Jakarta, JurnalBabel.com – Anggota Komisi II DPR Syamsurizal menyatakan dari 31 pasangan calon (paslon) kepala daerah yang diprediksi akan melawan kotak kosong dalam Pilkada 9 desember mendatang, 21 diantaranya dipastikan terwujud. Sementara 10 daerah lainnya masih berpotensi mendapatkan lawan atau tidak terjadi paslon tunggal.
“Yang 10 belum pasti, yang pasti 21,” kata Syamsurizal saat dihubungi, Kamis (13/8/2020).
21 daerah dengan paslon tunggal disebut Syamsurizal diantaranya Kota Semarang, Kota Solo/Surakarta, Kebumen, Blitar, Banyuwangi, Goa, Soppeng, Pematang Siantar, Balikpapan, Gunung Sitoli, Ogan Komilir Ulu Selatan, Nyawi, Wonogiri dan lainnya. Diketahui Pilkada 9 desember mendatang digelar di 27 daerah.
Menurut Syamsurizal, paslon tunggal ini konstitusional. Namun katanya ini berbahaya juga apabila kalah melawan kotak kosong. “Semakin malu dia. Lawan kotak kosong saja kalah, apalagi lawan orang,” ujarnya.
Lebih lanjut politisi Partai Persatuan Pembangunan (PPP) ini memaparkan munculnya paslon tunggal. Pertama, partai politik tidak memiliki dana operasional untuk mendukung calon dari yang partai usung.
“Itu dibutuhkan sementara dana partai kan terbatas. Partai butuh dana besar juga untuk operasional kepentingan partai ke depan dan kader,” jelasnya.
Mantan Bupati Bengkalis ini menambahkan seharusnya partai diberi dana dengan kewenangan dana yang besar. Sehingga ketika penyelenggaran Pilkada dan lainnya tidak perlu dana operasional untuk mendukung calon dari dana calon tapi dari dana APBN.
“Tapi dana APBN kita belum begitu kuat, terpaksa mengambil dana dari calon. Ketika itu terjadi, dari kalangan anggota masyarakat ada yang mampu ada yang tidak mampu. Kalau incumbent mereka mampu karena punya gaji dan sebagainya,” paparnya.
Kedua, kurang sosialisasinya dari pihak terkait, sehingga tidak menimbulkan minat oleh masyarakat untuk ikut Pilkada. Itu terjadi karena pilkada dipandang bukan sesuatu yang menarik, ditambah saat ini banyak kepala daerah tersangkut kasus hukum.
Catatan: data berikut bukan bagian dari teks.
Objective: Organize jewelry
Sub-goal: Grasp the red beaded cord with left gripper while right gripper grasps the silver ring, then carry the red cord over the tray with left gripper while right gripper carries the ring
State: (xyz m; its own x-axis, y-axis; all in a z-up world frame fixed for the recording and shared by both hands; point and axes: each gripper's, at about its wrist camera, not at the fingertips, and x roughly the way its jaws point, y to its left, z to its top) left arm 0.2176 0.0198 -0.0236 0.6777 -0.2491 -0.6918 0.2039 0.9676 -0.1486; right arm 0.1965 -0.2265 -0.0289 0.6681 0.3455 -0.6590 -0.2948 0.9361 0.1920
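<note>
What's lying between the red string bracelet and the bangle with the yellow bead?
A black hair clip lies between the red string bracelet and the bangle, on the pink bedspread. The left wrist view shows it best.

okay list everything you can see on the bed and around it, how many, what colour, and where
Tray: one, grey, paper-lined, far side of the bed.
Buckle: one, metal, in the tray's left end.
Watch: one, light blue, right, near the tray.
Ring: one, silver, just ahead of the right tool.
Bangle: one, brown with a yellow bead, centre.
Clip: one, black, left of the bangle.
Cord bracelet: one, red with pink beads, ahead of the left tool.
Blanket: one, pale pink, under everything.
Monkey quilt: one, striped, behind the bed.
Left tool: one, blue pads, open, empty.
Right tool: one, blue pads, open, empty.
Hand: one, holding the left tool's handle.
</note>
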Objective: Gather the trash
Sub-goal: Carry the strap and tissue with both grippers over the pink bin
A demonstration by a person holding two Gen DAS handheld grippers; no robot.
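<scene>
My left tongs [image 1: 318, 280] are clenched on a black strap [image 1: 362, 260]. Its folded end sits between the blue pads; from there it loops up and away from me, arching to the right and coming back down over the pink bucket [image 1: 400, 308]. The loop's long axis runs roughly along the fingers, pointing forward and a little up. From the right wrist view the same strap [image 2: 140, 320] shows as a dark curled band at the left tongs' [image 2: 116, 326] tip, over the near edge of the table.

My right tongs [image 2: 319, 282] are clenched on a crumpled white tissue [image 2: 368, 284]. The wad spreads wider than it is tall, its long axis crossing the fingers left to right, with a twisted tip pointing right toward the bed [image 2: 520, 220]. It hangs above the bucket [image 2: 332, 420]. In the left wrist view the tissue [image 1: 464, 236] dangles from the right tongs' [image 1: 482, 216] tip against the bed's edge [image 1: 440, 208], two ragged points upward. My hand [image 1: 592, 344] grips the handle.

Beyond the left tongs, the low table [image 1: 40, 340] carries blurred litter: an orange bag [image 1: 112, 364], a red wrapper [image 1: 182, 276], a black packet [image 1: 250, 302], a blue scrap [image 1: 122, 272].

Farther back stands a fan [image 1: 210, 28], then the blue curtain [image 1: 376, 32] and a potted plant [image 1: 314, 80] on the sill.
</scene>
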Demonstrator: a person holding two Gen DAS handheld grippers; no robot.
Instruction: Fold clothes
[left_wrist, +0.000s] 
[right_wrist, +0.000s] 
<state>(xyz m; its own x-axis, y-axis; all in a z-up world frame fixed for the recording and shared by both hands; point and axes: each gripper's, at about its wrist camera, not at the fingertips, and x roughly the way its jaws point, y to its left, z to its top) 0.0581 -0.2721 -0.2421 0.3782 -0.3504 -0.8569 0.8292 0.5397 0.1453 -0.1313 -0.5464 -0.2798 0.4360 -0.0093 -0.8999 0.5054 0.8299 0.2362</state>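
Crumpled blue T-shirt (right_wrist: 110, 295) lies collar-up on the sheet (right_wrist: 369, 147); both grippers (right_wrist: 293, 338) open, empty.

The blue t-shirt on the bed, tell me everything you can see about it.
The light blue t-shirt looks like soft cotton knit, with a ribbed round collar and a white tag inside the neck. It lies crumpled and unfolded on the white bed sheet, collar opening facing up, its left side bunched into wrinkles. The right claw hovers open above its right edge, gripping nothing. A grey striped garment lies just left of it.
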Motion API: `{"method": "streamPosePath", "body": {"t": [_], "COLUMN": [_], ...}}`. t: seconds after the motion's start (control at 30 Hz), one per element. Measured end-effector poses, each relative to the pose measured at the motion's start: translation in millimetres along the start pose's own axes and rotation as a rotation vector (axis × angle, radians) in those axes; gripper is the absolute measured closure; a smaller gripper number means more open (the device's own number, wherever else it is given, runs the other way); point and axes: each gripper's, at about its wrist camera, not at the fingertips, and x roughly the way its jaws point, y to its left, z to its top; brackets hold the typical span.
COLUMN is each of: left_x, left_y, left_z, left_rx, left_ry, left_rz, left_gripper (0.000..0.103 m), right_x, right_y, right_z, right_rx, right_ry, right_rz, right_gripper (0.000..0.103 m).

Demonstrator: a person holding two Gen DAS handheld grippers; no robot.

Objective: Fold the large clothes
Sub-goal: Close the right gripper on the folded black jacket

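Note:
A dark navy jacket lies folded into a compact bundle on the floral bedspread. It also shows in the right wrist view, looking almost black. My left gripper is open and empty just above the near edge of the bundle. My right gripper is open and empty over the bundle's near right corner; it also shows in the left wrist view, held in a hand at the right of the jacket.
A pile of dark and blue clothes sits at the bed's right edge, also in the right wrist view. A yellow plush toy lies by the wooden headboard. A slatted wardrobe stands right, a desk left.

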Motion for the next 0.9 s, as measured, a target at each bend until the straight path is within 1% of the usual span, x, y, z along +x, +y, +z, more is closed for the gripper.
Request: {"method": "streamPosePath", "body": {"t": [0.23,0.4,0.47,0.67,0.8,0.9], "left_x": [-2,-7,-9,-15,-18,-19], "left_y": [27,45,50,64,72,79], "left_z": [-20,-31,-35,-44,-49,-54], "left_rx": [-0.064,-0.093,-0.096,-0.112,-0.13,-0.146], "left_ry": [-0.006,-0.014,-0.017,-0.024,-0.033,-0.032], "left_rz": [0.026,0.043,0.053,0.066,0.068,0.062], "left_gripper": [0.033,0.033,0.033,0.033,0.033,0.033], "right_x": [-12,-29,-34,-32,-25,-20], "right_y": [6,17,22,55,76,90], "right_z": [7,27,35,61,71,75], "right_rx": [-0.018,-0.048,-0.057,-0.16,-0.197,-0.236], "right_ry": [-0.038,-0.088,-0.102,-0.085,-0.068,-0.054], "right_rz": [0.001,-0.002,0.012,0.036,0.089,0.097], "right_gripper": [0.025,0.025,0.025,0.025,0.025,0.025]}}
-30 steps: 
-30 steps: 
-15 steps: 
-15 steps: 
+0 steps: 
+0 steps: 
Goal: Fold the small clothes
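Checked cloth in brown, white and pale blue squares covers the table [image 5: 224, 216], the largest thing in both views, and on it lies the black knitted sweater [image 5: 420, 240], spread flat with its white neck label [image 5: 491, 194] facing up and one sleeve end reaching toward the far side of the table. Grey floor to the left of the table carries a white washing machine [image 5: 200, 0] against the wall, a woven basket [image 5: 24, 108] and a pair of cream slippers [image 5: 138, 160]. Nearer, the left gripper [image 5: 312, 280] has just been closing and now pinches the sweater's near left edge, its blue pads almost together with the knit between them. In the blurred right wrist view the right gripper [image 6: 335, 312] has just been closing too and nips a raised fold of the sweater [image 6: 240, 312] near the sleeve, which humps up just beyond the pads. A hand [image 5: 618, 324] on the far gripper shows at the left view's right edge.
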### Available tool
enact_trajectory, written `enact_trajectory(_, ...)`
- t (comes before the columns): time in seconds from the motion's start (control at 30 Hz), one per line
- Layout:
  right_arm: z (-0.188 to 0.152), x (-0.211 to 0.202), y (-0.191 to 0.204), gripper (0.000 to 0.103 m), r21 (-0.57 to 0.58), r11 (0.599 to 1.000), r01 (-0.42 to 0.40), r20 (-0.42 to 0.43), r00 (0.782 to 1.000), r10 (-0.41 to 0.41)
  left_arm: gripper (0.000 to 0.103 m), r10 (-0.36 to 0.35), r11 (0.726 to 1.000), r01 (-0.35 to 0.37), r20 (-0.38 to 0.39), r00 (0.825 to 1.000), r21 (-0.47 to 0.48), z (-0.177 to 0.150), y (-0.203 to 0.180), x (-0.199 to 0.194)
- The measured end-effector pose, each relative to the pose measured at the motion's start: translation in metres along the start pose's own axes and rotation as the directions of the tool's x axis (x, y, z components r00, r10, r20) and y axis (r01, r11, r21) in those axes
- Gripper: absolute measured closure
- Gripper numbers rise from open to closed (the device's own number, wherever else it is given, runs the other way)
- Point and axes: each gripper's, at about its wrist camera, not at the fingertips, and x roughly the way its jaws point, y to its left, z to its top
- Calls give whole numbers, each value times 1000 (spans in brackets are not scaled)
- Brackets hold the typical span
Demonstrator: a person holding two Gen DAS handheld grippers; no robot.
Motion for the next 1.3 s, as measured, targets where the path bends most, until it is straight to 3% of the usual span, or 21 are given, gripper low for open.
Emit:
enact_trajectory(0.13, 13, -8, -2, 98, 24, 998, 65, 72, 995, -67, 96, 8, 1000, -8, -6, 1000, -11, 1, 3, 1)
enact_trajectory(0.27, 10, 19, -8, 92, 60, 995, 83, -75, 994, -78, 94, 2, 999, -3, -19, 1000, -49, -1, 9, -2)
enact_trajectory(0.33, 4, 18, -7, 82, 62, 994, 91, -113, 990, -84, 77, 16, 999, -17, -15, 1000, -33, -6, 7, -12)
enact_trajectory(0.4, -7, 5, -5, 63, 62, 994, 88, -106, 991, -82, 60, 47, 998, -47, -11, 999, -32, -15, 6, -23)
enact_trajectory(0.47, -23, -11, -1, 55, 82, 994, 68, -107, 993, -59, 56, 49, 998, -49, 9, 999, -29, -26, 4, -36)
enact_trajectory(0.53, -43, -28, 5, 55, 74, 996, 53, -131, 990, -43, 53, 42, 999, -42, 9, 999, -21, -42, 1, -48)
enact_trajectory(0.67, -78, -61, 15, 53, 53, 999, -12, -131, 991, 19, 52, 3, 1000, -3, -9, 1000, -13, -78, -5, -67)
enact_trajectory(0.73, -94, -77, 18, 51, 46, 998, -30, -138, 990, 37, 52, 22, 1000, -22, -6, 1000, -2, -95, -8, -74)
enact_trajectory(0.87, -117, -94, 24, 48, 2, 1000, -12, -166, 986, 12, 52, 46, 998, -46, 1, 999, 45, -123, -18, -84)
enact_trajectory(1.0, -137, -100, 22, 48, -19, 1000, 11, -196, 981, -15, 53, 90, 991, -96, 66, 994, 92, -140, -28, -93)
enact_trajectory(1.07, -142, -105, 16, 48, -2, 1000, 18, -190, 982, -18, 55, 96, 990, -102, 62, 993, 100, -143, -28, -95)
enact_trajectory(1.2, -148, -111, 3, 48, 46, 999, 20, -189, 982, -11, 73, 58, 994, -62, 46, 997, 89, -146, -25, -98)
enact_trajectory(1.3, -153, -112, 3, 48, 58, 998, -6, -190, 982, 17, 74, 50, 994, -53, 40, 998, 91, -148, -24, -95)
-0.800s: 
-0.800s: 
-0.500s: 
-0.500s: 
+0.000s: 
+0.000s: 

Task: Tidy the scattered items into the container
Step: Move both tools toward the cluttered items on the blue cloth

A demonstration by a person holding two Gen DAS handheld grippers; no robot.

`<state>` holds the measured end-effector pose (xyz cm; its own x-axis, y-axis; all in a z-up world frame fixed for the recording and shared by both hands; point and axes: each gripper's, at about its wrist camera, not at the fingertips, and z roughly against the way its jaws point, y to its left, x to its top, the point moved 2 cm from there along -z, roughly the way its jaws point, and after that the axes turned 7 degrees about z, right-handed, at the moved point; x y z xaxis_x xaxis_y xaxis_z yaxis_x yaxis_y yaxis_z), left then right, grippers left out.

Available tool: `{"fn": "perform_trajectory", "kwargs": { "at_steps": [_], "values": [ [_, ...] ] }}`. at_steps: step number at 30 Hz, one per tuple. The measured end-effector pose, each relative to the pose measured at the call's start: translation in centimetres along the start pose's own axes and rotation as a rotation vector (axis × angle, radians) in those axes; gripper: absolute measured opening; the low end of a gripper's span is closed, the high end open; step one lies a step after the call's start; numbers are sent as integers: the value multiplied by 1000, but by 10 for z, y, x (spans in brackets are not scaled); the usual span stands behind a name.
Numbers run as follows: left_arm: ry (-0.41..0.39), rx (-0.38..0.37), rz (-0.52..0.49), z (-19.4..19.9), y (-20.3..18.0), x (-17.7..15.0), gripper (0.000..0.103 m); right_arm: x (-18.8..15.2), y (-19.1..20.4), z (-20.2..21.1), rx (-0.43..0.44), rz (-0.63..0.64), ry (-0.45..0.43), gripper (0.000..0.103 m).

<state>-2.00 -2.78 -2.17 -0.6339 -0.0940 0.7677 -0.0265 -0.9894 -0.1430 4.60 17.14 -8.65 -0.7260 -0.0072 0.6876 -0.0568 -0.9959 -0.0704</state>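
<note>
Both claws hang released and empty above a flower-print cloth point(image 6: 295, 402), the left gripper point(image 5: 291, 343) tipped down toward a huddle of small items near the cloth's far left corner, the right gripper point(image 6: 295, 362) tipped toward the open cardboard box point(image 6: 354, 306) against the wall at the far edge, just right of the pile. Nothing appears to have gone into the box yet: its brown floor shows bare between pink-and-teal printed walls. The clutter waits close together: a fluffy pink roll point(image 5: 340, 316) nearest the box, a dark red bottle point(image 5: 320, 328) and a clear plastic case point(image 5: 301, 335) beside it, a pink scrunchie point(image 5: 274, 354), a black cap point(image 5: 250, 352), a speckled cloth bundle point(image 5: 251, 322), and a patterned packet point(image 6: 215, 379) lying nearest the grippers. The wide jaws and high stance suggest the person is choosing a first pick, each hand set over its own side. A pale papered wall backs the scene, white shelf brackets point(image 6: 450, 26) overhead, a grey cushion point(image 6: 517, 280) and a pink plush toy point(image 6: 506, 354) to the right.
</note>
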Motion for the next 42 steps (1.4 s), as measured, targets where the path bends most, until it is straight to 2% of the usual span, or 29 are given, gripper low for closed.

Ketiga, kepala daerah petahana dipandang masyarakat masih layak melanjutkan masa kepemimpinannya. Misalnya, masyarakat sangat butuh karena si petahana sangat berhasil dalam memimpin pembangunan daerahnya sekaligus mensejahterakannya.
“Ini juga menghilangkan anggota masyarakat untuk ikut Pilkada,” ungkapnya.
Solusi
Legislator asal Riau ini pun memberikan solusi atas munculnya peningkatan paslon tunggal. Pertama, partai menjadi tempat menyaring calon terbaik. Sehingga partai tidak mempertimbangkan kepentingan lain karena partai sudah memiliki dana yang cukup.
“Sehingga yang bergantung masalah pendanaan sudah tidak menjadi pertimbangan lagi. Partai hanya mempertimbangkan saja bagaimana calon yang layak untuk memimpin suatu daerah,” terangnya.
Kedua, perubahan sistem pemilihan yang tidak lagi pemilihan langsung tetapi melalui DPRD. Misalnya, kalau masyarakat menghendaki kepala daerah petahana melanjutkan masa kepemimpinannya, maka masyarakat tinggal mencalonkan dan pemilihan hanya simbolis saja di DPRD.
“Ke depannya kita sekedar mengirimkan calon formalitas saja,” katanya.
Ketiga, persyaratan calon independen diperlonggar misalnya tidak terlalu banyak untuk mendapatkan dukungan masyarakat melalui pengumpulan kartu tanda penduduk.
“Ini perlu dipertimbangkan agar demokrasi yang baik,” tuturnya.